The Add Domain page opens.
- In the Domain text box, enter your domain name, such as example.com.
- From the Email drop-down list, select the email address you want to send authorization requests to. Authorization is required to monitor data breaches for the domain, and to update Dark Web Monitor domain settings in WatchGuard Cloud.
You cannot specify a custom email address for authorization requests. If none of the listed email addresses exist, you must create one.
- Select the email addresses you want to receive notifications when Dark Web Monitor detects a data breach that includes an email address from your domain. You must select at least one email address.
If you select the breached email address, the UI gives you the option to include the exposed password (and any other sensitive data) in the email message that is sent to the breached email address. If you choose to include the exposed password, this information is not sent to any other selected email addresses.To send a notification to the authorization email address, you must select the check box next to that email address.
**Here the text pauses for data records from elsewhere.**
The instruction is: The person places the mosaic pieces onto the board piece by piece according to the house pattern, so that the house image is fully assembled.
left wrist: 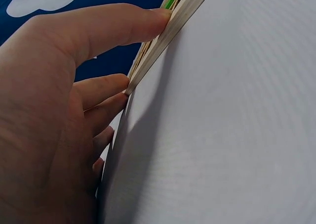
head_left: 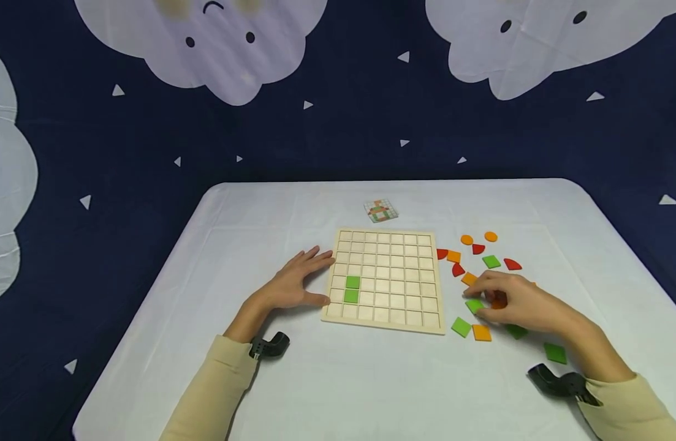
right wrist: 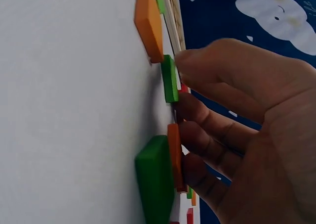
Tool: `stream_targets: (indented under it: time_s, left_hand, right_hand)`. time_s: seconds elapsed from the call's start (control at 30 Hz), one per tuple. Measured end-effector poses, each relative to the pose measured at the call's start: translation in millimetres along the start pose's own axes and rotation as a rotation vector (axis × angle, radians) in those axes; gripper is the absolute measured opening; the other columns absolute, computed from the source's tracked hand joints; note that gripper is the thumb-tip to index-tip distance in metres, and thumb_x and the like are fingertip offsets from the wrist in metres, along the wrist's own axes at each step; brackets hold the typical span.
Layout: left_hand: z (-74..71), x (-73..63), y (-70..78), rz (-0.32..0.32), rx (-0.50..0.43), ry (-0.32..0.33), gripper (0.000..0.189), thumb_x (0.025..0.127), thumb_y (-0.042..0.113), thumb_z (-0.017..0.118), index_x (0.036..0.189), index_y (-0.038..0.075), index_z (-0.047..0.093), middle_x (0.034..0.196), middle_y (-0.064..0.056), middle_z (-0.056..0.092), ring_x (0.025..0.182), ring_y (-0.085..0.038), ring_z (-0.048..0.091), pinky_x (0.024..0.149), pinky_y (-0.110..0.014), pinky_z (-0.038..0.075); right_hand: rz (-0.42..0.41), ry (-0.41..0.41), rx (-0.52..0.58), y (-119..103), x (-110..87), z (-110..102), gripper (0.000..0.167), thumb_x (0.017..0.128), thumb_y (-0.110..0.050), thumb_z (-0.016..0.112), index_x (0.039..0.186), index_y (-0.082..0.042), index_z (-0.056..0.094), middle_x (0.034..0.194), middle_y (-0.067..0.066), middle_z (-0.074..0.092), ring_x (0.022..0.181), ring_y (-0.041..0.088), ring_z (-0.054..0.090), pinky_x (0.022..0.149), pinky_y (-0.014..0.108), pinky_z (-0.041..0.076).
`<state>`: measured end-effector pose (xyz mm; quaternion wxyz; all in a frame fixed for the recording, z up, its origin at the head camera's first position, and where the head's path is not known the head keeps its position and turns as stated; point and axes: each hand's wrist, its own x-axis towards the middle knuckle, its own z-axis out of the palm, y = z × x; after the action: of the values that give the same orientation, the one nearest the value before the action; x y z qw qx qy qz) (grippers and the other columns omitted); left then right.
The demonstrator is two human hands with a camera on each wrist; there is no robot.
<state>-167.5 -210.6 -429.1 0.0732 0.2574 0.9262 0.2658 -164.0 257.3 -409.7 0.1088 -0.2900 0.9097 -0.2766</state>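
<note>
My left hand [head_left: 291,280] is at the left side of a wooden grid board [head_left: 390,326], fingers spread. Its thumb and fingertips touch the board's edge [left wrist: 157,48]. Two green square tiles [head_left: 352,282] sit one below the other in the board's left part. To the right of the board, my right hand [head_left: 516,301] pinches a green square tile [head_left: 473,305] between thumb and fingertips, low over the table. In the right wrist view this green tile [right wrist: 170,79] is by the thumb tip, and an orange tile [right wrist: 175,152] is under the other fingers.
Loose pieces lie around the right hand: orange squares [head_left: 482,333], green squares [head_left: 555,353], red quarter-circles [head_left: 512,264] and orange discs [head_left: 491,236]. A small picture card [head_left: 380,211] with a coloured pattern lies behind the board. A white cloth [head_left: 260,214] covers the table.
</note>
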Motion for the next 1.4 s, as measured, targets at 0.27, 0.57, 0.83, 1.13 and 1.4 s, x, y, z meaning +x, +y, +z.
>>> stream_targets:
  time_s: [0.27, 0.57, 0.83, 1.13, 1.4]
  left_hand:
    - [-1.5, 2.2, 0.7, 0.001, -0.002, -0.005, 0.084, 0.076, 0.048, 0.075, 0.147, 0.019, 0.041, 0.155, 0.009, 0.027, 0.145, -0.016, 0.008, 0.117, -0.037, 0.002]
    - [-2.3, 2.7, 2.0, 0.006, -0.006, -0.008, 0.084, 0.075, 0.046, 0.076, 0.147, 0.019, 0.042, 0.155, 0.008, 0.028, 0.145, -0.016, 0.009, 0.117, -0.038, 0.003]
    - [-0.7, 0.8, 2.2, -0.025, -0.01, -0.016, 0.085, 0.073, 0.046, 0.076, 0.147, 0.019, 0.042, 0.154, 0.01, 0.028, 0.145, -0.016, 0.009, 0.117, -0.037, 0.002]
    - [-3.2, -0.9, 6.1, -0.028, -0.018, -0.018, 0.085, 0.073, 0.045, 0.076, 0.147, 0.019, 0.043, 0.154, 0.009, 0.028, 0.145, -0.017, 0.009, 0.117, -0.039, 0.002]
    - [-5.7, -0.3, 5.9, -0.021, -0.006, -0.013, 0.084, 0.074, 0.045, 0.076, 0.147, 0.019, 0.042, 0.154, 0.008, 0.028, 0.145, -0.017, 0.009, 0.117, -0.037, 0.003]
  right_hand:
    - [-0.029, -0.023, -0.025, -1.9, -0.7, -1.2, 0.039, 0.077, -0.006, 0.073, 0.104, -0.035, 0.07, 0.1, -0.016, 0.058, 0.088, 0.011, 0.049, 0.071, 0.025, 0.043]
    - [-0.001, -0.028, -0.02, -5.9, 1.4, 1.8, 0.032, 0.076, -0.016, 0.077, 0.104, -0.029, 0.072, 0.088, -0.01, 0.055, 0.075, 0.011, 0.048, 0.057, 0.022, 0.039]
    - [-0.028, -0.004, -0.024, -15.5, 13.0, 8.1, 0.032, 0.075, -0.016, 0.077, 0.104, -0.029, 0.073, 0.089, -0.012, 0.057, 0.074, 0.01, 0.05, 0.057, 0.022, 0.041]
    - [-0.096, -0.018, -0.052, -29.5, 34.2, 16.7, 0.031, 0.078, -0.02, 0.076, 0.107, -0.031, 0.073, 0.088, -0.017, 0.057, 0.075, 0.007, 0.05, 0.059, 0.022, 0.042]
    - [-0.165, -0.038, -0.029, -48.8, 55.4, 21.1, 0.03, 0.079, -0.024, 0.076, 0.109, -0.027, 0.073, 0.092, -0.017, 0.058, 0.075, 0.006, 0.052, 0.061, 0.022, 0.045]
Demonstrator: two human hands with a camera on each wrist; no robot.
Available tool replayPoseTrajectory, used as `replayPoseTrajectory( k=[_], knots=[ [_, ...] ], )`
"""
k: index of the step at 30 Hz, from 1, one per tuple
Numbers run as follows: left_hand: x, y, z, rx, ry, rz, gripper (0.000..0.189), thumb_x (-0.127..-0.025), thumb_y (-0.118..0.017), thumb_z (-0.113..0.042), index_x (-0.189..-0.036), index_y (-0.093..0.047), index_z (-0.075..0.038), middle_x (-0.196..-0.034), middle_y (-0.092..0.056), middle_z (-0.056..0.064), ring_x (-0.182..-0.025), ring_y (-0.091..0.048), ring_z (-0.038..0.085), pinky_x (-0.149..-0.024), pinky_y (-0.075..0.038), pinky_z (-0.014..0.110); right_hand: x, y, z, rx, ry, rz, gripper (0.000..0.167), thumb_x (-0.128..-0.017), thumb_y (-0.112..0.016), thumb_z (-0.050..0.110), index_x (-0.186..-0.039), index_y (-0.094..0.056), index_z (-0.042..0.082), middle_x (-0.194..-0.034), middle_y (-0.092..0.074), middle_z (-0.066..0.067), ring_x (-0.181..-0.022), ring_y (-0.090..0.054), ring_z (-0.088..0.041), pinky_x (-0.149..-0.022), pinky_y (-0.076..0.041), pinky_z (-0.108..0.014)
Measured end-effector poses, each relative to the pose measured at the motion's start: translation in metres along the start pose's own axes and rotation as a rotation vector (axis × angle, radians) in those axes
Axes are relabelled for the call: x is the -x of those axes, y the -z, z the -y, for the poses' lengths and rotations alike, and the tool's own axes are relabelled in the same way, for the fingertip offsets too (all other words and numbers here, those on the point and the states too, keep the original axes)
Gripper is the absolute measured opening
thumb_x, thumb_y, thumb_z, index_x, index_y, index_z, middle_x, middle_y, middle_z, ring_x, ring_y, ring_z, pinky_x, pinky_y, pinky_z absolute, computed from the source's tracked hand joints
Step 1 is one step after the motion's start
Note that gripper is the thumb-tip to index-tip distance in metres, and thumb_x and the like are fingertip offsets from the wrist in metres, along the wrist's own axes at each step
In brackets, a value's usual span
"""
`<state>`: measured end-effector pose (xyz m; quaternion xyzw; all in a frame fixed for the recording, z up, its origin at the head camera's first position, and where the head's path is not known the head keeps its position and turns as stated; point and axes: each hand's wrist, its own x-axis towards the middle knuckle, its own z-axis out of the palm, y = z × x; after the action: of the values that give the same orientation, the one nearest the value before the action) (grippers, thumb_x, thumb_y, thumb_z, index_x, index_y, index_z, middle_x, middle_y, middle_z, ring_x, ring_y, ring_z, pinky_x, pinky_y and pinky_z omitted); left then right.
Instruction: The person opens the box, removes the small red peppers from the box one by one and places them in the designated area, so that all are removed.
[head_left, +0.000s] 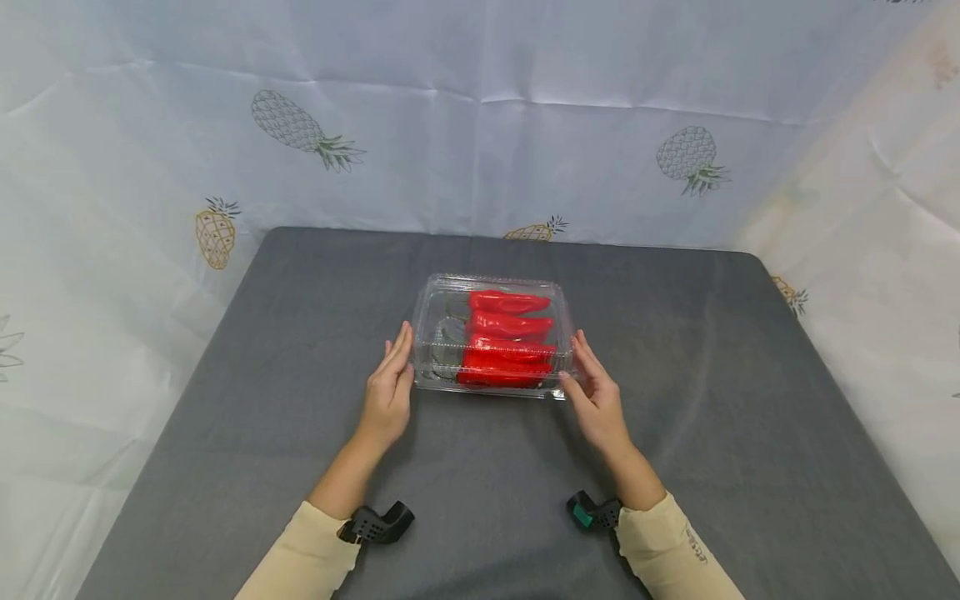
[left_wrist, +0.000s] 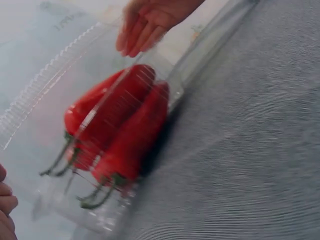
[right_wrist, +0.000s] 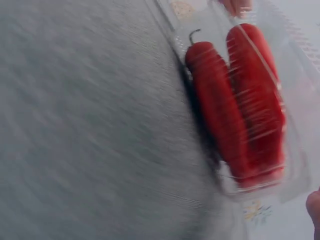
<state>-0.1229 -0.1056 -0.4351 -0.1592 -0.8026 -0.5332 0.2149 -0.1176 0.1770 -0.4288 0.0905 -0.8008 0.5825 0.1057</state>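
"Box first: where do we find it against our fingers?"

"Between them. Our left hand is at its left end and our right hand at its right, with the clear plastic running from one to the other, over the middle of the grey bench. Whether its bottom rests there or is slightly raised, we can't tell."

"And how are the fingers?"

"On the left they lie nearly straight along the end wall, touching it, with the thumb nearer to us. On the right they are about as straight, pointing away from us along the other end, the thumb at the near right corner. We see neither set curled round the plastic; we have the box flanked from both ends."

"What's inside?"

"Red peppers, side by side, lying left to right. Their green stems point toward our left hand, their tips toward our right."

"And round about?"

"Our pale sleeves reach in from the near side, and past the bench's far edge hangs a white cloth printed with pineapples."
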Motion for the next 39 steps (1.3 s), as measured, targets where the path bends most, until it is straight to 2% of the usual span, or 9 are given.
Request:
replayPoseTrajectory(
  k=[9, 15, 17, 23, 27, 30, 33, 37, 39],
  knots=[
    [-0.018, 0.009, -0.007, -0.006, -0.059, 0.073, 0.052, -0.090, -0.040, 0.011, -0.141, -0.030, 0.008, -0.148, -0.031, 0.022, -0.138, -0.029, 0.034, -0.116, -0.014, 0.041, -0.017, 0.015, 0.014, 0.067, 0.088, 0.031, 0.052, -0.088, -0.058, -0.003, -0.137, -0.040, -0.007, -0.148, -0.035, -0.017, -0.134, -0.036, -0.032, -0.100, -0.031, -0.010],
    [-0.031, 0.013, -0.013, -0.005, -0.019, 0.178, 0.060, -0.092, -0.039, 0.007, -0.147, -0.018, 0.001, -0.154, -0.021, 0.014, -0.142, -0.021, 0.028, -0.116, -0.012, 0.044, -0.024, 0.021, 0.021, 0.149, 0.089, 0.052, 0.059, -0.089, -0.059, 0.002, -0.143, -0.035, 0.003, -0.145, -0.040, -0.018, -0.130, -0.042, -0.034, -0.106, -0.032, -0.042],
    [-0.034, 0.015, -0.012, -0.005, 0.000, 0.204, 0.063, -0.092, -0.040, 0.007, -0.149, -0.014, -0.001, -0.155, -0.020, 0.013, -0.143, -0.020, 0.026, -0.116, -0.013, 0.043, -0.026, 0.022, 0.021, 0.167, 0.086, 0.063, 0.062, -0.090, -0.059, 0.004, -0.145, -0.032, 0.005, -0.146, -0.039, -0.018, -0.132, -0.040, -0.034, -0.106, -0.031, -0.046],
    [-0.046, 0.017, -0.007, 0.019, 0.017, 0.259, 0.070, -0.091, -0.040, 0.008, -0.150, -0.002, -0.003, -0.156, -0.015, 0.014, -0.143, -0.020, 0.028, -0.115, -0.016, 0.048, -0.033, 0.022, 0.026, 0.156, 0.082, 0.093, 0.073, -0.090, -0.058, 0.002, -0.150, -0.017, 0.008, -0.153, -0.026, -0.015, -0.140, -0.028, -0.029, -0.107, -0.027, -0.034],
    [-0.055, 0.018, -0.001, 0.060, 0.030, 0.281, 0.073, -0.091, -0.038, 0.010, -0.150, 0.003, -0.004, -0.156, -0.010, 0.016, -0.143, -0.017, 0.032, -0.115, -0.016, 0.052, -0.035, 0.020, 0.045, 0.126, 0.099, 0.105, 0.077, -0.089, -0.056, -0.003, -0.149, -0.009, 0.002, -0.154, -0.019, -0.021, -0.141, -0.023, -0.033, -0.108, -0.025, -0.031],
    [-0.061, 0.017, 0.003, 0.070, 0.031, 0.296, 0.072, -0.091, -0.039, 0.010, -0.149, 0.003, -0.002, -0.156, -0.008, 0.017, -0.143, -0.016, 0.034, -0.115, -0.016, 0.052, -0.037, 0.019, 0.058, 0.133, 0.109, 0.108, 0.078, -0.088, -0.055, -0.005, -0.148, -0.006, -0.003, -0.154, -0.015, -0.023, -0.141, -0.021, -0.035, -0.109, -0.024, -0.034],
    [-0.068, 0.016, 0.008, 0.071, 0.037, 0.314, 0.070, -0.091, -0.039, 0.010, -0.148, 0.000, 0.002, -0.156, -0.006, 0.019, -0.143, -0.014, 0.036, -0.115, -0.015, 0.051, -0.041, 0.019, 0.059, 0.150, 0.097, 0.113, 0.079, -0.089, -0.055, -0.004, -0.148, -0.004, -0.003, -0.155, -0.012, -0.019, -0.142, -0.018, -0.032, -0.110, -0.022, -0.039],
    [-0.078, 0.015, 0.012, 0.077, 0.086, 0.330, 0.068, -0.090, -0.038, 0.008, -0.147, -0.001, 0.006, -0.155, -0.007, 0.024, -0.142, -0.013, 0.039, -0.116, -0.012, 0.050, -0.051, 0.018, 0.051, 0.149, 0.075, 0.146, 0.083, -0.089, -0.056, -0.002, -0.148, 0.002, -0.003, -0.156, -0.004, -0.019, -0.143, -0.013, -0.034, -0.113, -0.018, -0.048],
    [-0.083, 0.014, 0.015, 0.076, 0.108, 0.335, 0.068, -0.090, -0.039, 0.008, -0.147, -0.001, 0.007, -0.154, -0.009, 0.026, -0.142, -0.013, 0.040, -0.116, -0.011, 0.049, -0.058, 0.017, 0.039, 0.148, 0.048, 0.171, 0.086, -0.089, -0.058, 0.002, -0.148, 0.005, 0.001, -0.157, 0.000, -0.017, -0.144, -0.010, -0.033, -0.114, -0.017, -0.051]
  ],
)
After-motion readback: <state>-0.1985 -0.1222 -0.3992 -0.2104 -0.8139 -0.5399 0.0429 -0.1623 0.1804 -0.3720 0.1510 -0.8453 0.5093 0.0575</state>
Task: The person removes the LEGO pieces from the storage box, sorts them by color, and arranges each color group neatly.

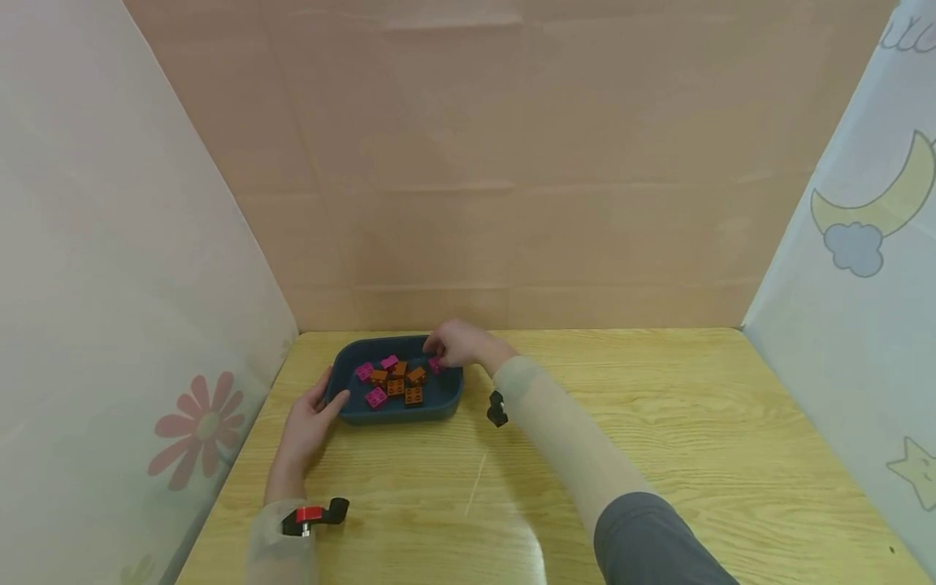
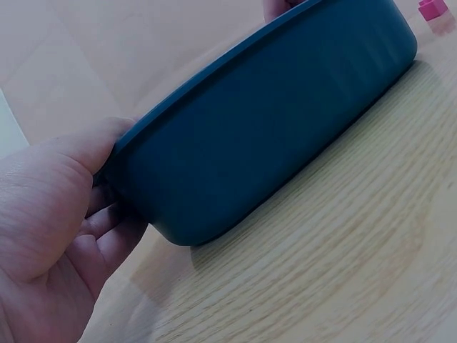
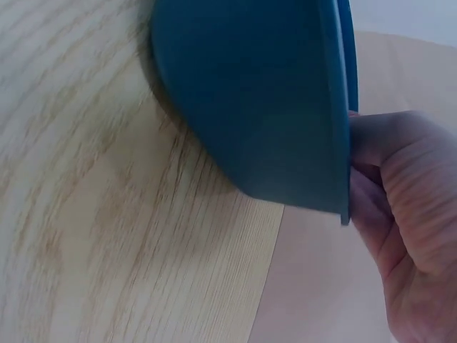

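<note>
A dark teal plastic tray (image 1: 398, 415) stands on the table with several pink and orange toy bricks in it. My left hand (image 1: 307, 422) holds its left end, thumb at the rim; in the left wrist view, the left hand (image 2: 64, 221) has fingers curled against the outer wall. Over the right end of the tray reaches my right hand (image 1: 461, 344), fingertips pinching a pink brick (image 1: 435, 366). From the right wrist, the tray wall (image 3: 250, 107) hides the fingertips of the right hand (image 3: 407, 207).
The tray stands near the back edge of the wooden table (image 1: 658, 439), close to a brown paper backdrop (image 1: 512, 203). Printed white sheets (image 1: 95, 244) flank both sides. Another pink brick (image 2: 432, 8) shows past the tray in the left wrist view.
</note>
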Demonstrator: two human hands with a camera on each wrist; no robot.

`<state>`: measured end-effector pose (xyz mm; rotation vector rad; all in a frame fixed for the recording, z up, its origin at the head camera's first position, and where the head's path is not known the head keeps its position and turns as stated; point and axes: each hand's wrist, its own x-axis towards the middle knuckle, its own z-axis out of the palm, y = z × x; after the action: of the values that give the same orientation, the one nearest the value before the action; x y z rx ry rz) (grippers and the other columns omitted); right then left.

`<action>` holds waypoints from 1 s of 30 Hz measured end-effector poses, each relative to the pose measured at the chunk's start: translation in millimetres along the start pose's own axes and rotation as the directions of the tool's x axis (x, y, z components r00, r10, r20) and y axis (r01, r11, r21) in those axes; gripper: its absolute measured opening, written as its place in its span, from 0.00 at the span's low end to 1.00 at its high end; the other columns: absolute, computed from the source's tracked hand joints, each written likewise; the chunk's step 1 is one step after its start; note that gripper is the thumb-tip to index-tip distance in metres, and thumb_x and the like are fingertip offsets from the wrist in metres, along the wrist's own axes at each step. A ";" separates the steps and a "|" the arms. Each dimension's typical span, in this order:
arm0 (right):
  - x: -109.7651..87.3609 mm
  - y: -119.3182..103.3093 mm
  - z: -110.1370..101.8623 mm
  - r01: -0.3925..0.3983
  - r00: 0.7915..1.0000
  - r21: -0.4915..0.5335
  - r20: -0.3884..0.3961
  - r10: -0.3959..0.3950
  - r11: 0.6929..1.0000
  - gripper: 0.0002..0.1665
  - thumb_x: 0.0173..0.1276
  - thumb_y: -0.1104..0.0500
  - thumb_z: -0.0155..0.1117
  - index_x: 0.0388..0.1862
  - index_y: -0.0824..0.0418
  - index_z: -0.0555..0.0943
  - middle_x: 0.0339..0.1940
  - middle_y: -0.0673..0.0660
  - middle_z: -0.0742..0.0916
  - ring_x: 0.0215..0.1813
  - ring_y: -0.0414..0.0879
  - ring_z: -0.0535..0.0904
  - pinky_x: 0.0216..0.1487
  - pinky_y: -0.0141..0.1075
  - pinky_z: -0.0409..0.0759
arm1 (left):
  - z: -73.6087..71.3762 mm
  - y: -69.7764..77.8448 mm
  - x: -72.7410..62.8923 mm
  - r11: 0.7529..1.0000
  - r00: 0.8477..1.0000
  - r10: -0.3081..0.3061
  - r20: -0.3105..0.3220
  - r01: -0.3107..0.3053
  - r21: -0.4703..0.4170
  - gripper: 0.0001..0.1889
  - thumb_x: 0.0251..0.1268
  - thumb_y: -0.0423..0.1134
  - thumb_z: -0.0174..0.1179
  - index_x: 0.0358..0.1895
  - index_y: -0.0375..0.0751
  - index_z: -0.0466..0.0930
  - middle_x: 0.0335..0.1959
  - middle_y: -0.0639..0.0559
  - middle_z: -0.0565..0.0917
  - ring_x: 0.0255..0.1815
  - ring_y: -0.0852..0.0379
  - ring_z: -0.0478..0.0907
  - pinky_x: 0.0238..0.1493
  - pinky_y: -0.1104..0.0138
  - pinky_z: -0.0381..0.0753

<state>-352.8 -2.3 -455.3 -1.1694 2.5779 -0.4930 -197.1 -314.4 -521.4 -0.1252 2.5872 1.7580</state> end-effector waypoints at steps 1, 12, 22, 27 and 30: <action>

- (Optional) To send notifications to other email addresses, in the Additional Emails text box, type the email address and press the Enter key. You can specify up to 10 email addresses to send notifications to.
- Click Save.
When you add a domain, Dark Web Monitor sends an authorization request to the email address you specified and the status of your domain appears as Pending Approval. You must click the link in the authorization email to approve the request before Dark Web Monitoring begins to monitor your domain. After you approve the request, the domain status changes to Active Monitoring.
If you update your domain in WatchGuard Cloud, you receive and must approve another authorization request before the changes take effect.
The authorization email is valid for one hour. After one hour, you cannot use the link in the email message to authorize Dark Web Monitoring for your domain. You must resend the authorization email message.
To resend the authorization email message:
- Select Administration > Dark Web Monitoring.
The Dark Web Monitoring page opens. - Next to the domain, click
and select Resend authorization request.